[Stored dataset items]
- Opening Delimiter -

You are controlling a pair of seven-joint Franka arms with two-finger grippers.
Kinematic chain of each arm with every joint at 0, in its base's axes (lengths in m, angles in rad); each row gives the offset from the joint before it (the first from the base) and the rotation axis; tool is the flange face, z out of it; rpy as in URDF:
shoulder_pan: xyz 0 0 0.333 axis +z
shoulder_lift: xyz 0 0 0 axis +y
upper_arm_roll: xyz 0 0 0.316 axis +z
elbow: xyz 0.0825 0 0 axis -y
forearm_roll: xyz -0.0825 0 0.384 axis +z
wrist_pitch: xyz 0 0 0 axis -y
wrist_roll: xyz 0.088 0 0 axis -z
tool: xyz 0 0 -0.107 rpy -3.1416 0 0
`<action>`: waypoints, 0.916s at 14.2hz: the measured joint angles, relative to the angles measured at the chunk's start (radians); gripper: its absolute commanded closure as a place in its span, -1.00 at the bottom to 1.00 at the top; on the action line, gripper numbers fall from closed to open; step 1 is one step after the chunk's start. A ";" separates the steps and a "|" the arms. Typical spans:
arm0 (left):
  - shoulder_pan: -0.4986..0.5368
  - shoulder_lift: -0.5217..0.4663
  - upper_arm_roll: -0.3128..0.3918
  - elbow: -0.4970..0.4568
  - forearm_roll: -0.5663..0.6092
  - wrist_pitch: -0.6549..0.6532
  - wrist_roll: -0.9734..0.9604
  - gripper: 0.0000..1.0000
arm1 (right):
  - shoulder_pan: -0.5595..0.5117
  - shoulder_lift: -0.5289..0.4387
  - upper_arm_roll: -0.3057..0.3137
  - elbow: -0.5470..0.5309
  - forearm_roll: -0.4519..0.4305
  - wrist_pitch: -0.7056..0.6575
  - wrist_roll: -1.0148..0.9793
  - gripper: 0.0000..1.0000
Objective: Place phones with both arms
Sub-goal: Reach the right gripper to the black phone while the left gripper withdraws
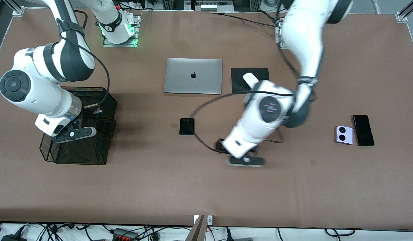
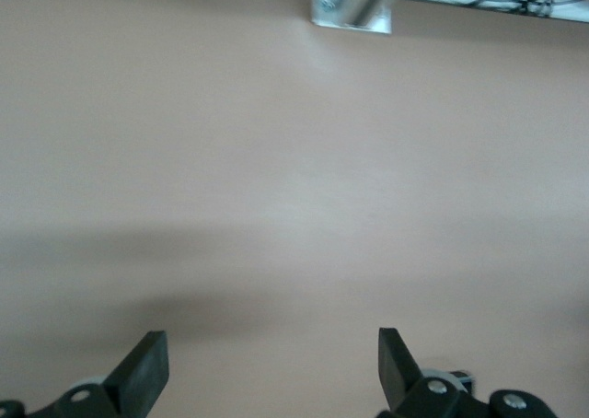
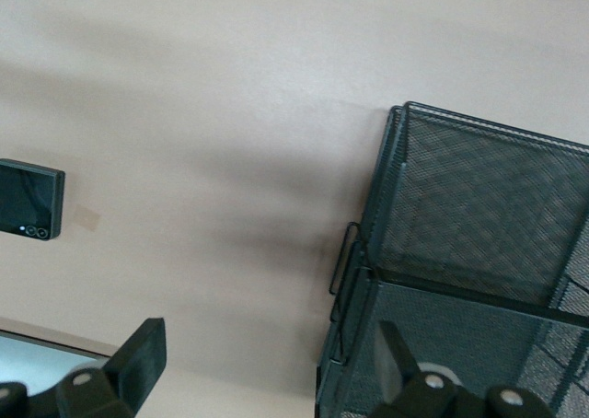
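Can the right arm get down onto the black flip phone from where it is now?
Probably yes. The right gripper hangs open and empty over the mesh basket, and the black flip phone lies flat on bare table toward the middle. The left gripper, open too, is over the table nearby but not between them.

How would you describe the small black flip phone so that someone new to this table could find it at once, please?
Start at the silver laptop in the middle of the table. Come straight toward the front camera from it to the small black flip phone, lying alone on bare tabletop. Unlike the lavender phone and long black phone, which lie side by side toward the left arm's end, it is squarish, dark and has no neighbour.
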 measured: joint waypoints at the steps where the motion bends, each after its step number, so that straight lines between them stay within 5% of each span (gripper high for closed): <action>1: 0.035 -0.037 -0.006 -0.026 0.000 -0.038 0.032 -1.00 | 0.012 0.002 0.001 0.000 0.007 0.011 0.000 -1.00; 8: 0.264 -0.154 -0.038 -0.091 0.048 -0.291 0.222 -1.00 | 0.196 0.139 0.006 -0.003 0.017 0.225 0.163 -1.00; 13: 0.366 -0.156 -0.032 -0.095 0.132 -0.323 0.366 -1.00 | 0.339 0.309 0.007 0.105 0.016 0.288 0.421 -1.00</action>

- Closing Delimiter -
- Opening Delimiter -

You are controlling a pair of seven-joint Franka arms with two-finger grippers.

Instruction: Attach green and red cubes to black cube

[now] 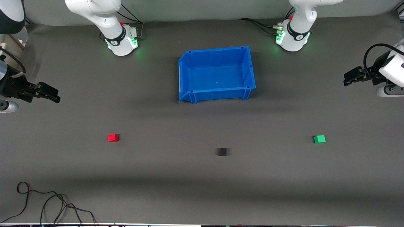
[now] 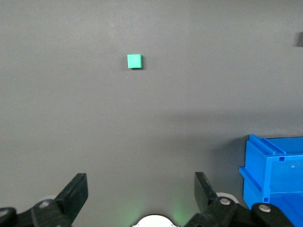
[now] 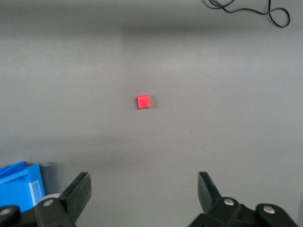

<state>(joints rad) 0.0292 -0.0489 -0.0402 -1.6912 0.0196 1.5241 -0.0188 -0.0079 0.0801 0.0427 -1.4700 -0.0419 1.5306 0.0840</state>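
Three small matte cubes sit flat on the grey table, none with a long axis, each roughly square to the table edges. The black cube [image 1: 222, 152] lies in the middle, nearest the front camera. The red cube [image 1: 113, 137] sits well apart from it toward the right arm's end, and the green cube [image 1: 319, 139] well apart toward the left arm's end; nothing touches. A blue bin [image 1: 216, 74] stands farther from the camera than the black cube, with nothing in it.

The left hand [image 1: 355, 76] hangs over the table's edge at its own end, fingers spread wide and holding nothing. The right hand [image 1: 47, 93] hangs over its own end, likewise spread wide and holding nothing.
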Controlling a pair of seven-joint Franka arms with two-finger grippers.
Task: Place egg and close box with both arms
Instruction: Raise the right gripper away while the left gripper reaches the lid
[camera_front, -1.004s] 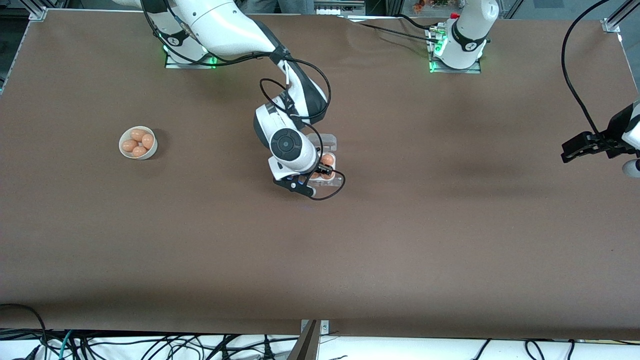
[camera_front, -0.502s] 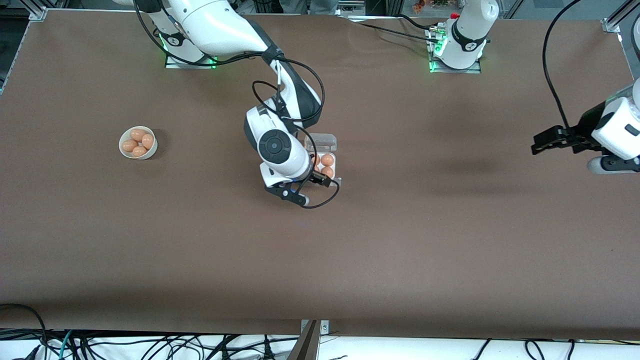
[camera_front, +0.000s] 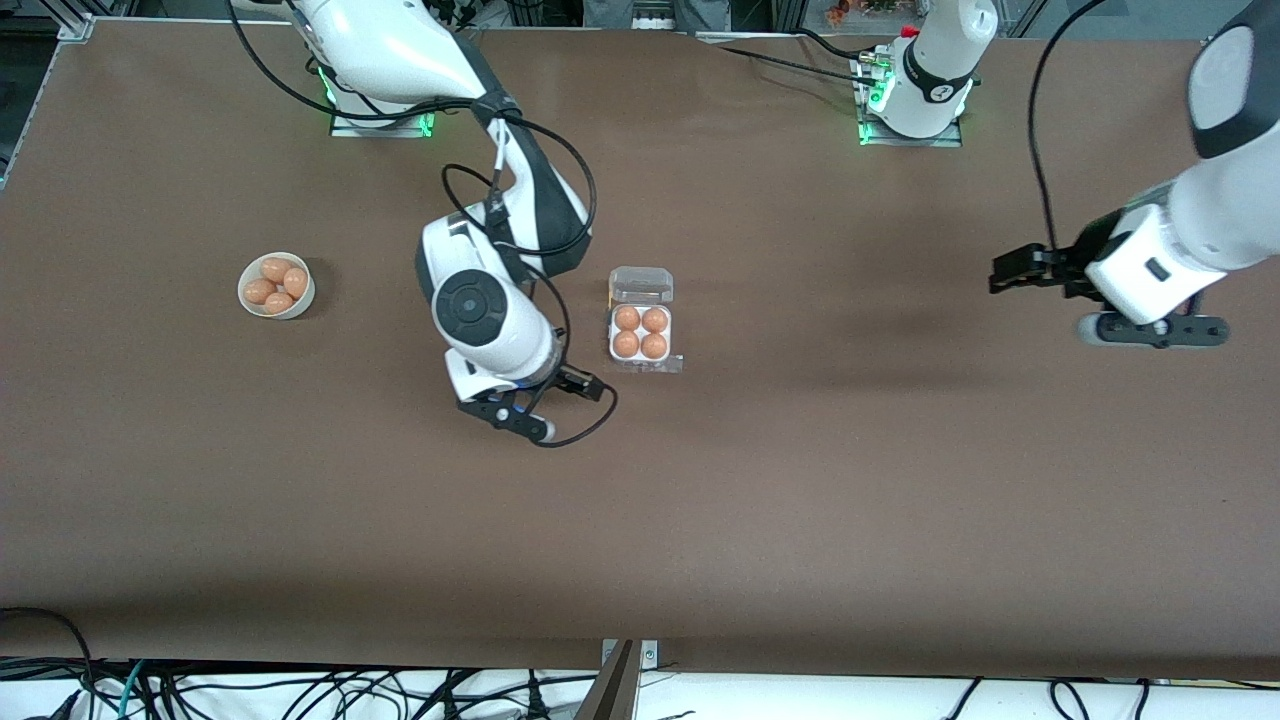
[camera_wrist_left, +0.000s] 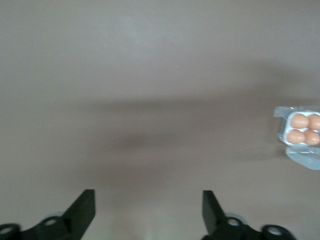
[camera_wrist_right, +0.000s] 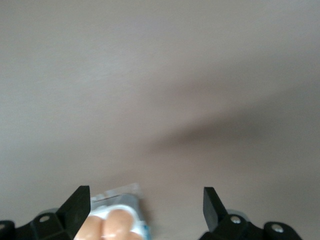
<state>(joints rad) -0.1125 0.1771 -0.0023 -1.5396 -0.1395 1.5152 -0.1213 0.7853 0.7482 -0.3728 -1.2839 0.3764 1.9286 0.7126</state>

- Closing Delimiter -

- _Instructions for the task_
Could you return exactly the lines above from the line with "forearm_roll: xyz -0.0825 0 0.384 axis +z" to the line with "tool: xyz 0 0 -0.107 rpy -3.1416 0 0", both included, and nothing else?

- _Exercise output_
forearm_roll: xyz -0.0825 0 0.384 axis +z
wrist_pitch: xyz 0 0 0 axis -y
wrist_roll: xyz 0.088 0 0 axis -z
tool: xyz 0 0 -0.107 rpy -3.1416 0 0

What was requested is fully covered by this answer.